Oscar Zeta Acosta turns up again, years later, when our hero is living with his mother. Zeta Acosta is now a published author and he wants to go on a wild ride with our hero (thinking he was the author of the poems), with the two of them writing as they went along. The ride involves alcohol (in large quantities), drugs and the opposite sex. However, our hero recovers his drawing ability and draws a lot. Some of these drawings are included in the text. (Montoya is an artist as well as a writer and academic). However, this, too, goes wrong, as we know he kills Zeta Acosta.
Apart from anything else, this is an excellent story. It is the story of a not very heroic hero. He is selfish, not helping his mother who has just lost her husband, given birth and is in huge debt. He is selfish toward poor Enrique. He clearly does have some artistic talent. His drawings of Ella sell like hot cakes and we can judge his later drawings. However, he is an artist reluctant to draw or paint, merely making preparatory notes, while sponging off Enrique.
Later, however, he seems to lose his spirit, as his mother later comments. He clearly has mental health problems, completely misjudging how his father died and seems happier, later in life, doing nothing – playing chess in the mental hospital and watching game shows and soaps when in his mother’s home.
What are we to make of him? Clearly Montoya is mocking the usual conventions by having a hero who is not a hero, a hero who has ambition but no drive to fulfil that ambition and, later, a hero, who essentially enjoys doing nothing. Even when he comes out of his shell – his passionate affair with Ella, his wild ride with Zeta Acosta, it is all led by someone else.
Moreover, it would seem that our narrator is our old friend, the unreliable narrator. Ernie comments on a blatant and presumably deliberate error and the Professor wonders if there are other such errors, to which the answer is that probably there are.

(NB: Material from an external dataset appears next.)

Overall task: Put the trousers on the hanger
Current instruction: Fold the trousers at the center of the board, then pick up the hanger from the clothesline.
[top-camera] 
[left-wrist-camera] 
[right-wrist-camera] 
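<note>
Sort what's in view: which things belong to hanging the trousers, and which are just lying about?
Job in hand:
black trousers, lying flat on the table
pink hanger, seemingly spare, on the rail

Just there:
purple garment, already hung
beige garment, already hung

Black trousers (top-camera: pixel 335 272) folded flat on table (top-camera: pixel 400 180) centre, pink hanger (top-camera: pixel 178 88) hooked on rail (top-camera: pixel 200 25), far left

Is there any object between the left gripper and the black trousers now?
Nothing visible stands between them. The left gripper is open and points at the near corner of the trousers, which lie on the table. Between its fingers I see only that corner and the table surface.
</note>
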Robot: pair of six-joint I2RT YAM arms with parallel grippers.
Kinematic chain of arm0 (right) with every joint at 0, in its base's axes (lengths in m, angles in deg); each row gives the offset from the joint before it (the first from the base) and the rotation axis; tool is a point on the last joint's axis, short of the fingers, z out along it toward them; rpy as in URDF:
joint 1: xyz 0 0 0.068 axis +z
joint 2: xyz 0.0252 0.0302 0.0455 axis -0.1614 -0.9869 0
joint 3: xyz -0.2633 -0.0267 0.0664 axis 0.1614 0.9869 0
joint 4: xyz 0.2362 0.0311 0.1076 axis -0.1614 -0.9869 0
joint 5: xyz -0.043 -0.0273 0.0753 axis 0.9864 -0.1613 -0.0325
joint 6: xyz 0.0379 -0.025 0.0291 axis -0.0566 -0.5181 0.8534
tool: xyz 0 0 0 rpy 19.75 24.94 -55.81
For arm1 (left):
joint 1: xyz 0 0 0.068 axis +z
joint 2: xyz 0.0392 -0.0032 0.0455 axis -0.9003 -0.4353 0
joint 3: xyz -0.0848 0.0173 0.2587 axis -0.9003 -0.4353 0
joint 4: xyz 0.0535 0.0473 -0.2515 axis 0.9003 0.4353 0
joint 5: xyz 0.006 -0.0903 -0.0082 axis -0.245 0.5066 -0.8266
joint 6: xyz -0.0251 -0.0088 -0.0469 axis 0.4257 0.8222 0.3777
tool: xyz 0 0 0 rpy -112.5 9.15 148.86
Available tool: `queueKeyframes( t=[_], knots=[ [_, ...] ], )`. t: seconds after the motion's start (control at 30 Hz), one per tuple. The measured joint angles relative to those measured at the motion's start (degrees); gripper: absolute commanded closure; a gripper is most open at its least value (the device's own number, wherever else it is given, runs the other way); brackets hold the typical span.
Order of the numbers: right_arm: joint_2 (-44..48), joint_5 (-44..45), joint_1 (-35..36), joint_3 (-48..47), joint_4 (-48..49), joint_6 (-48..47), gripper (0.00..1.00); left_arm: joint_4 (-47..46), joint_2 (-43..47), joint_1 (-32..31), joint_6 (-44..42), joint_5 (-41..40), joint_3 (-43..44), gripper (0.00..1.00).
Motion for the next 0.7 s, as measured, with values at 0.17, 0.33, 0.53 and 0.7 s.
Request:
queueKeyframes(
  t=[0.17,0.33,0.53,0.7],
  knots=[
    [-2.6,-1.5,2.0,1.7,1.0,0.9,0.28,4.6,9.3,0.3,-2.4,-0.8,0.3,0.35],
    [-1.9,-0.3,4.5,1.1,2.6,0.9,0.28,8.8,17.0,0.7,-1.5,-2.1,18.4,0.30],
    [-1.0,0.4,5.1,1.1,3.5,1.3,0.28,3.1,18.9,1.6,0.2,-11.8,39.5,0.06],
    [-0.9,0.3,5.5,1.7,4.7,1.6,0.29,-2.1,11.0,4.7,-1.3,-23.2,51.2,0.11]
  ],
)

The professor comments Jorge Luis Borges wrote in his essay “The Argentine Writer and Tradition” that “the nationalists pretend to venerate the capacities of the Argentine mind but want to limit the poetic exercise of that mind to a few impoverished local themes, as if we Argentines could only speak of orillas and estancias and not of the universe.” Are there Chicano themes? Certainly, but can we not also speak of the universe? Is our hero a man who is of the universe, rather than just Chicano. That is certainly a debatable question.
One thing for sure is that has does have mental health problems. Madmen only have themselves, and to be an artist is to be part or maybe entirely mad, and to be a Chicanx artist is to exist on the periphery, the margins, which means we are all madmen dangling at ends of the earth.